Afterwards I was glad that the room was so crowded because when I stumbled sideways into the man next to me he instinctively reached out a hand and, in an instant, several dinner-suited arms were righting me, a sea of faces, smiling, concerned. As I thanked them, apologizing, I saw my mistake. No, not Will – his hair was the same cut and colour, his skin that same caramel hue. But I must have gasped aloud because the man who was not Will said, ‘I’m sorry, did I startle you?’
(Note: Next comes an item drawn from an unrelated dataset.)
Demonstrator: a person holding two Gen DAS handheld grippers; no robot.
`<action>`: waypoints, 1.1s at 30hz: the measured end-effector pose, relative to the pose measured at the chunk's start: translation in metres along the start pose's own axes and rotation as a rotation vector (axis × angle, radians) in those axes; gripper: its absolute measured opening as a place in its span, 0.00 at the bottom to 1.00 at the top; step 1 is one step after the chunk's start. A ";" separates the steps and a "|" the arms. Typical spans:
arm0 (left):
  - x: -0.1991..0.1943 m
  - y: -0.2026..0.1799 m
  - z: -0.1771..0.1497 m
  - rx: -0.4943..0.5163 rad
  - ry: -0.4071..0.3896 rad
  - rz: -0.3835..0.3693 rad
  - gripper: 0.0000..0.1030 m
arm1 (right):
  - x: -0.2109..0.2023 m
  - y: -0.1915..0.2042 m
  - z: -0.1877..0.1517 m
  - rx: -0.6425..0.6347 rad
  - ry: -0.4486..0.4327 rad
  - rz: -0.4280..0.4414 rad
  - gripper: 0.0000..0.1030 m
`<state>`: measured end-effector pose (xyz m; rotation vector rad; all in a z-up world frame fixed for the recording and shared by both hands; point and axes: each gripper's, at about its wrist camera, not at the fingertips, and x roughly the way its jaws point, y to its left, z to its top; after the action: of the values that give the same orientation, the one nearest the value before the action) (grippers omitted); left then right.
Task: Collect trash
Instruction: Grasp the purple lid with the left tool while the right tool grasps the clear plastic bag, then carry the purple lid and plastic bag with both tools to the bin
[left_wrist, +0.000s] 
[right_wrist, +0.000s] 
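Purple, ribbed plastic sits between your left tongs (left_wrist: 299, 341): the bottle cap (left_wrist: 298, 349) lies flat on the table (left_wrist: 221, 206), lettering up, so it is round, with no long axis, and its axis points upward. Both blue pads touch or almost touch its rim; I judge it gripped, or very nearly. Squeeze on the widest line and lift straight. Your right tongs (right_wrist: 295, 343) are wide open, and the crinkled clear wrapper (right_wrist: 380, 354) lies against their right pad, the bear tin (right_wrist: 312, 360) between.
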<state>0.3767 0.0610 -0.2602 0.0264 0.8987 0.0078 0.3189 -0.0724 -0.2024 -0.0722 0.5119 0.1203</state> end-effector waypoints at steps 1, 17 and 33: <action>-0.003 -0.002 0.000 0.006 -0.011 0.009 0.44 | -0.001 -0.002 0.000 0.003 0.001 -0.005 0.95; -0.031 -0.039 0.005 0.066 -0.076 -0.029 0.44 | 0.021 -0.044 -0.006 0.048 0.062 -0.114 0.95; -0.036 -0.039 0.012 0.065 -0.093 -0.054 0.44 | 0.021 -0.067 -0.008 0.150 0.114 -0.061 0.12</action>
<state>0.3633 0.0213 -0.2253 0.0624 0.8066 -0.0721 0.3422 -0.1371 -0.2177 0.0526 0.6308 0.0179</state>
‘I – no. No.’ I put my hand to my cheek, my eyes locked on his. ‘You – you just look like someone I know. Knew.’ I felt my face flush, the kind of stain that starts at your chest and floods its way up to your hairline.

‘You okay?’

‘Oh, gosh. Fine. I’m fine.’ I felt stupid now. My face glowed with it.

‘You’re English.’

‘You’re not.’

‘Not even a New Yorker. Bostonian. Joshua William Ryan the Third.’ He held out his hand.

‘You even have his name.’

‘I’m sorry?’

I took his hand. Close up, he was quite different from Will. His eyes were dark brown, his brow lower. But the similarities had left me completely unbalanced. I tore my gaze away from him, conscious that I was still hanging onto his fingers. ‘I’m sorry. I’m a little …’

‘Let me get you a drink.’

‘I can’t. I’m meant to be with my – my friend over there.’

He looked at Agnes. ‘Then I’ll get you both a drink. It’ll be – uh – easy to find you.’ He grinned and touched my elbow. I tried not to stare at him as he walked off.
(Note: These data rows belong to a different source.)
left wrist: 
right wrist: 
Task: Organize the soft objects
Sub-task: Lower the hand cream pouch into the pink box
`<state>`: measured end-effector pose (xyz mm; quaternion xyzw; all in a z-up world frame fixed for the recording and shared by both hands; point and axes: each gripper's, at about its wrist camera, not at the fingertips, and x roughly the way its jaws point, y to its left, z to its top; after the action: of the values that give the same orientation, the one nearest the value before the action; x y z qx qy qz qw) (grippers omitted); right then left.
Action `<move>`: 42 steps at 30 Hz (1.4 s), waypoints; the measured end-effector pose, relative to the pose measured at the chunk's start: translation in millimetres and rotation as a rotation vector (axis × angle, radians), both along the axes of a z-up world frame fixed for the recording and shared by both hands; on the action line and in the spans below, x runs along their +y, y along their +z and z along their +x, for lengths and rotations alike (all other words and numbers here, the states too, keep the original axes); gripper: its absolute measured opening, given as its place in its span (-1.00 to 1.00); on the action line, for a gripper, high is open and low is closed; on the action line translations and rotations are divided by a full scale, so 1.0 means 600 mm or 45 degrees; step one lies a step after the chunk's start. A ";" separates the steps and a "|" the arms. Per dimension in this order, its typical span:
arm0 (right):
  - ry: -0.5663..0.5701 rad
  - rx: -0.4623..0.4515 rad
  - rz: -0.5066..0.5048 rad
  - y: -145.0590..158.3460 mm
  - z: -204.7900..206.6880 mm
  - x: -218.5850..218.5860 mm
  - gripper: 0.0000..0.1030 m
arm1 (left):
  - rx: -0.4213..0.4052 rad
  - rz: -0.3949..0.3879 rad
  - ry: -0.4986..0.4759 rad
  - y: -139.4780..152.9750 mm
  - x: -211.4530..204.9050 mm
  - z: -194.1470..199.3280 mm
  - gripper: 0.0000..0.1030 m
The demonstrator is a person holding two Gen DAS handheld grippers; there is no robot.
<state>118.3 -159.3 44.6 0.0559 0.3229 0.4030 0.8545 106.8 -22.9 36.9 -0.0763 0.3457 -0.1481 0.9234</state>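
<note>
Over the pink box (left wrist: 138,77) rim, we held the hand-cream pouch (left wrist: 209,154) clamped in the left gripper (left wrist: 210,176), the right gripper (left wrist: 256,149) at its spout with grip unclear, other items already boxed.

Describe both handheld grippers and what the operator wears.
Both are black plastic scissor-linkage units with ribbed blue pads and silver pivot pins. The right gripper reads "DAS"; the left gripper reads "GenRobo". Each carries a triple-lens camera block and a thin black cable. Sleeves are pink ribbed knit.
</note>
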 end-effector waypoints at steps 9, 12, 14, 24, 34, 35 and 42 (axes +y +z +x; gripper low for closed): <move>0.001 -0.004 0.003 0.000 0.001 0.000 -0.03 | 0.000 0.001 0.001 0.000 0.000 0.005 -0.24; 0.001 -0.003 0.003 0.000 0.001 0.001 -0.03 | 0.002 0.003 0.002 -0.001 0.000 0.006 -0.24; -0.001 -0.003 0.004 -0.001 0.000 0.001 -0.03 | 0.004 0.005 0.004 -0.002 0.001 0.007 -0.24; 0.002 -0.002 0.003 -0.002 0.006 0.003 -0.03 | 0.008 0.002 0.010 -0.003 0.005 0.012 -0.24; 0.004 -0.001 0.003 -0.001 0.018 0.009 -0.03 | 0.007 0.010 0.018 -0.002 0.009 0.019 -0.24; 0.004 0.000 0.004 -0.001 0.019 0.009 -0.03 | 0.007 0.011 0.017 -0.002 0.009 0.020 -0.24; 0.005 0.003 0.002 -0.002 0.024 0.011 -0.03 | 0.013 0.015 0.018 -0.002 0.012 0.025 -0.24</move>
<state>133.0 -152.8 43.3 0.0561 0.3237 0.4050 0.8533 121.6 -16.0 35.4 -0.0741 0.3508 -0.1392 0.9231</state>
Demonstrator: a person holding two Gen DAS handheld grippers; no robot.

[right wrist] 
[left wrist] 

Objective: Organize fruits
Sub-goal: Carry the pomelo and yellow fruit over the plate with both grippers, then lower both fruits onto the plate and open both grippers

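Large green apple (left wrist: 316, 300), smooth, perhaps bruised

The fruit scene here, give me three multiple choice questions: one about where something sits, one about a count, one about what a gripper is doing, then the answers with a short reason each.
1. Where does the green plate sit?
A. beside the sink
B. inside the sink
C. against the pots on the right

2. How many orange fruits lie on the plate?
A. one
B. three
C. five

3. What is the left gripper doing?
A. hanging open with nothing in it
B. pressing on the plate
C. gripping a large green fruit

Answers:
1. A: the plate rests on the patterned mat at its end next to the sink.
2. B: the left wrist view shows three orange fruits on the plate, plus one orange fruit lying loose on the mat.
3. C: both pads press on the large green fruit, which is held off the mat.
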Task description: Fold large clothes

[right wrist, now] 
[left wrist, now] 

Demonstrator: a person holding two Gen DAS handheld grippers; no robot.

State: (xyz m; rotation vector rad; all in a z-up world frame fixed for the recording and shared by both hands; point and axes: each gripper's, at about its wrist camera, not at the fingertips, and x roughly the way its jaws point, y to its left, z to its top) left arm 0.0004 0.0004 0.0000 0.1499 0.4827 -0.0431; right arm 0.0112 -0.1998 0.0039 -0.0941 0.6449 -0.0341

As I approached Agnes, the man who had been talking to her was hauled away by his wife. Agnes lifted a hand as if she were about to say something in response to him and found herself talking to a broad expanse of dinner-jacketed back. She turned, her face rigid.

‘Sorry. Got stuck in the crowds.’

‘My dress is wrong, isn’t it?’ she whispered at me. ‘I have made huge mistake.’

She had seen it. In the sea of bodies it looked somehow too bright, less avant-garde than vulgar. ‘What am I going to do? Is disaster. I must change.’

I tried to calculate whether she could reasonably make it home and back. Even without traffic she would be gone an hour. And there was always the risk she might not come back …

‘No! It’s not a disaster. Not at all. It’s just about …’ I paused. ‘You know, a dress like that, you have to style it out.’

‘What?’

‘Own it. Hold your head up. Like you couldn’t give a crap.’

She stared at me.

‘A friend once taught me this. The man I used to work for. He told me to wear my stripy legs with pride.’

‘Your what?’

‘He … Well, he was telling me it was okay to be different from everyone else. Agnes, you look about a hundred times better than any of the other women here. You’re gorgeous. And the dress is striking. So just let it be a giant finger to them. You know? I’ll wear what I like.’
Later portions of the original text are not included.